_PROBLEM REQUIREMENTS_. Output all the data exactly. Pictures do not belong in the copy.

_GIVEN INFORMATION_.
◇ ◇ ◇ ◇ ◇

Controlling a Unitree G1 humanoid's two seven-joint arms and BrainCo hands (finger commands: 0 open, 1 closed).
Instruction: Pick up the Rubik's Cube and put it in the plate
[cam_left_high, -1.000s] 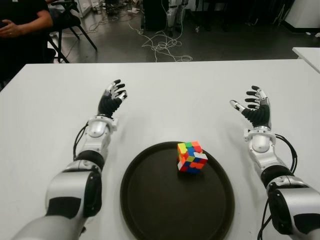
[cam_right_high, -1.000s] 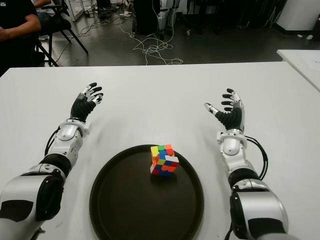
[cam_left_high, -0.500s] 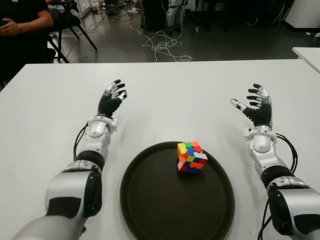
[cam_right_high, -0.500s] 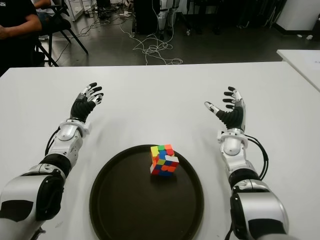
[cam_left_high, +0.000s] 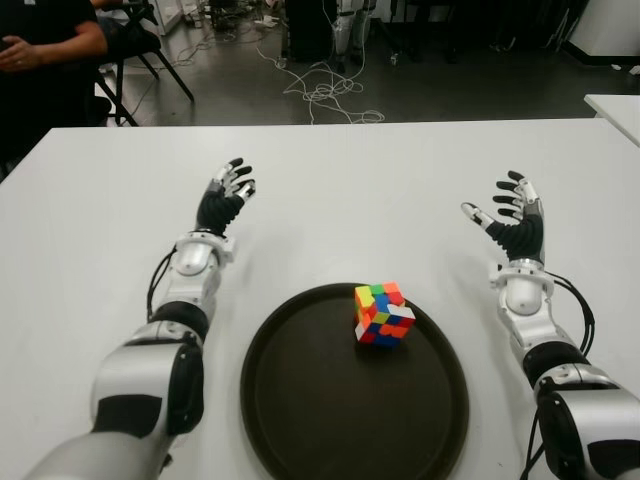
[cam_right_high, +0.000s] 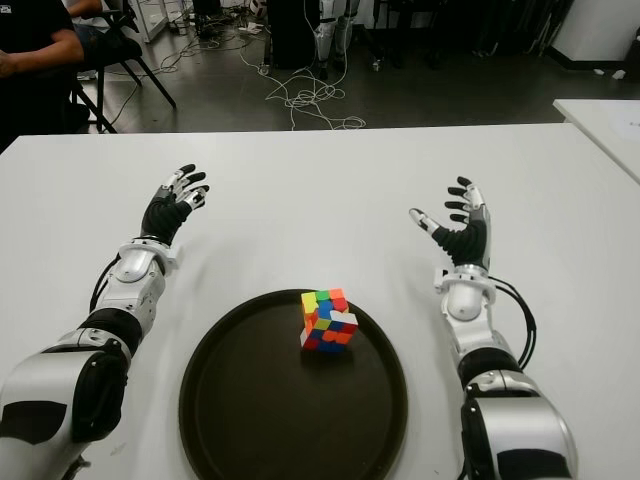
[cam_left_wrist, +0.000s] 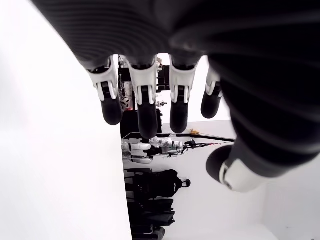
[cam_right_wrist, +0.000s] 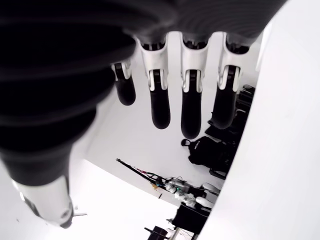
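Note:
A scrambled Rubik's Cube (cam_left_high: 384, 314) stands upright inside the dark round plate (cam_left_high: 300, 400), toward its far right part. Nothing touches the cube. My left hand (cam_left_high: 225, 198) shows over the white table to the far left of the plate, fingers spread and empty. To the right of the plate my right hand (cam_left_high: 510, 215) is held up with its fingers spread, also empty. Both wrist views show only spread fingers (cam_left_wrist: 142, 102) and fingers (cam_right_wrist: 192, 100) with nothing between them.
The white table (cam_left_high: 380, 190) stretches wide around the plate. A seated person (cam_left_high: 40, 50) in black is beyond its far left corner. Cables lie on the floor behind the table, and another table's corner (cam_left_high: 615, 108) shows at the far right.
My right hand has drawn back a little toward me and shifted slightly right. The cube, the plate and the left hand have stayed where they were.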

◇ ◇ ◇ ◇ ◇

_YOUR SOLUTION_.
Controlling a Unitree G1 humanoid's two seven-joint arms and BrainCo hands (finger commands: 0 open, 1 closed).
Instruction: Pick up the Rubik's Cube and put it in the plate
[cam_left_high, -1.000s] 
[cam_right_high, -1.000s] 
[cam_left_high, -0.500s] 
[cam_right_high, -0.500s] 
[cam_left_high, +0.000s] 
[cam_right_high, +0.000s] 
[cam_left_wrist, +0.000s] 
[cam_right_wrist, +0.000s] 
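Note:
A scrambled Rubik's Cube (cam_left_high: 384, 314) stands upright inside the dark round plate (cam_left_high: 300, 400), toward its far right part. Nothing touches the cube. My left hand (cam_left_high: 225, 198) shows over the white table to the far left of the plate, fingers spread and empty. To the right of the plate my right hand (cam_left_high: 510, 215) is held up with its fingers spread, also empty. Both wrist views show only spread fingers (cam_left_wrist: 142, 102) and fingers (cam_right_wrist: 192, 100) with nothing between them.
The white table (cam_left_high: 380, 190) stretches wide around the plate. A seated person (cam_left_high: 40, 50) in black is beyond its far left corner. Cables lie on the floor behind the table, and another table's corner (cam_left_high: 615, 108) shows at the far right.
My right hand has drawn back a little toward me and shifted slightly right. The cube, the plate and the left hand have stayed where they were.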

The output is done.